## Supplied material
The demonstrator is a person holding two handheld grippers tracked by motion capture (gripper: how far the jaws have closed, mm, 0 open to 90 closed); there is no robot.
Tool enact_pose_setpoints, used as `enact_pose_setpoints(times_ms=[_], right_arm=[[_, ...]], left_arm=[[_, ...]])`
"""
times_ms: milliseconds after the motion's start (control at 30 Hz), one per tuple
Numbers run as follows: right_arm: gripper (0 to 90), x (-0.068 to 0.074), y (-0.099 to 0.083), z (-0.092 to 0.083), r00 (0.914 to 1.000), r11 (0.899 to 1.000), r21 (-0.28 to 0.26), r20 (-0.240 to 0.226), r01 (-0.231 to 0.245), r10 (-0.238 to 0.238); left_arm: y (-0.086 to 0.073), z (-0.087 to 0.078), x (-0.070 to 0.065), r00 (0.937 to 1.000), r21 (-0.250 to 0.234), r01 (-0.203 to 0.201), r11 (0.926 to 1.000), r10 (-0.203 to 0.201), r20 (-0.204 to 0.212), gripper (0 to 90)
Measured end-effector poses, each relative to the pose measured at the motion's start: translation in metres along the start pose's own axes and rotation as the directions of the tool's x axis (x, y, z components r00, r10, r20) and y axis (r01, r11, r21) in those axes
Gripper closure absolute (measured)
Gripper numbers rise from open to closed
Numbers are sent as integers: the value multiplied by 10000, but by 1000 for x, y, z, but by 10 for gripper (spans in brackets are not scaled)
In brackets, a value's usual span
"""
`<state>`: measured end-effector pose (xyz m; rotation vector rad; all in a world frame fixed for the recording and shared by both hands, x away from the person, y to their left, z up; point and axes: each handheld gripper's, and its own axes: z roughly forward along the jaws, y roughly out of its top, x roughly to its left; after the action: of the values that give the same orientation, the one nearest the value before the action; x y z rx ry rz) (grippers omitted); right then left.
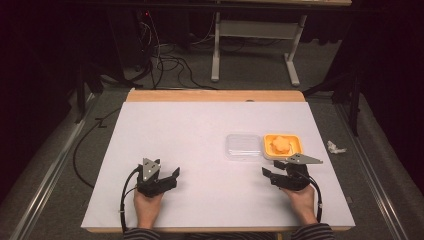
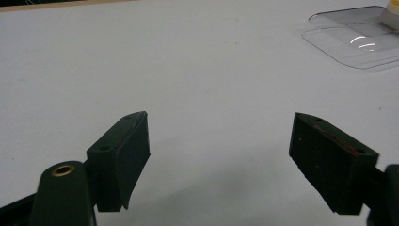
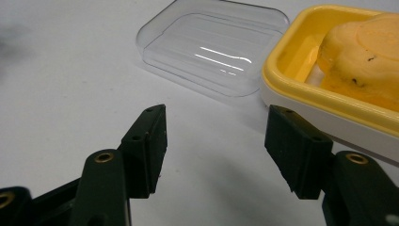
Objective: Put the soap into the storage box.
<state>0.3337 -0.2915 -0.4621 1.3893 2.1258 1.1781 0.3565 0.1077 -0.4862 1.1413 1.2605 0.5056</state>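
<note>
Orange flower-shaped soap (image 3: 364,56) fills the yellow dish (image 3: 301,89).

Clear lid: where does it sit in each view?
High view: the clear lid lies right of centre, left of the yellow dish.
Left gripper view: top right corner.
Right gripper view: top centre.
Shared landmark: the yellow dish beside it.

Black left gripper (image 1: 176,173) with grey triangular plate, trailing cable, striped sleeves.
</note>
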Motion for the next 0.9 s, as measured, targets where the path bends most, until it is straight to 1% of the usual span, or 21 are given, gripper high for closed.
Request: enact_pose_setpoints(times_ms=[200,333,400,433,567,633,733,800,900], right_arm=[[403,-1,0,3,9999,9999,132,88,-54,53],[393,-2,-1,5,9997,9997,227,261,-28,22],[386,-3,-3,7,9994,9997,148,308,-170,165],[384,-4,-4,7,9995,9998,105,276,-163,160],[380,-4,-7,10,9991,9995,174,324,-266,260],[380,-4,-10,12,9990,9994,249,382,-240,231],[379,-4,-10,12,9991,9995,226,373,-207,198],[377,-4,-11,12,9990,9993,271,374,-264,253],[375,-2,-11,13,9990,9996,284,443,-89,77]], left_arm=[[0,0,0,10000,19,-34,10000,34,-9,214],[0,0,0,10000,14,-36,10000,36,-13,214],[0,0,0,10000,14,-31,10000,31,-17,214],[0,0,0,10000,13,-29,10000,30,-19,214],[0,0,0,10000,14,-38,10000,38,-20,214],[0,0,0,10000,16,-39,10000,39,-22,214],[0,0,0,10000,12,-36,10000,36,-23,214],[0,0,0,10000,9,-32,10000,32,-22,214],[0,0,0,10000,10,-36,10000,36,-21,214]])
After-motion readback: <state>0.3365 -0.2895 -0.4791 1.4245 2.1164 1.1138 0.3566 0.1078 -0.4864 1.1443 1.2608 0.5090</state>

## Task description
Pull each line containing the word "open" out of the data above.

## Response for this exercise
The demonstrator is a person holding two handheld grippers tracked by motion capture (gripper: how far the jaws have closed, mm, 0 open to 90 closed); there is no robot.
Gripper numbers rise from open to closed

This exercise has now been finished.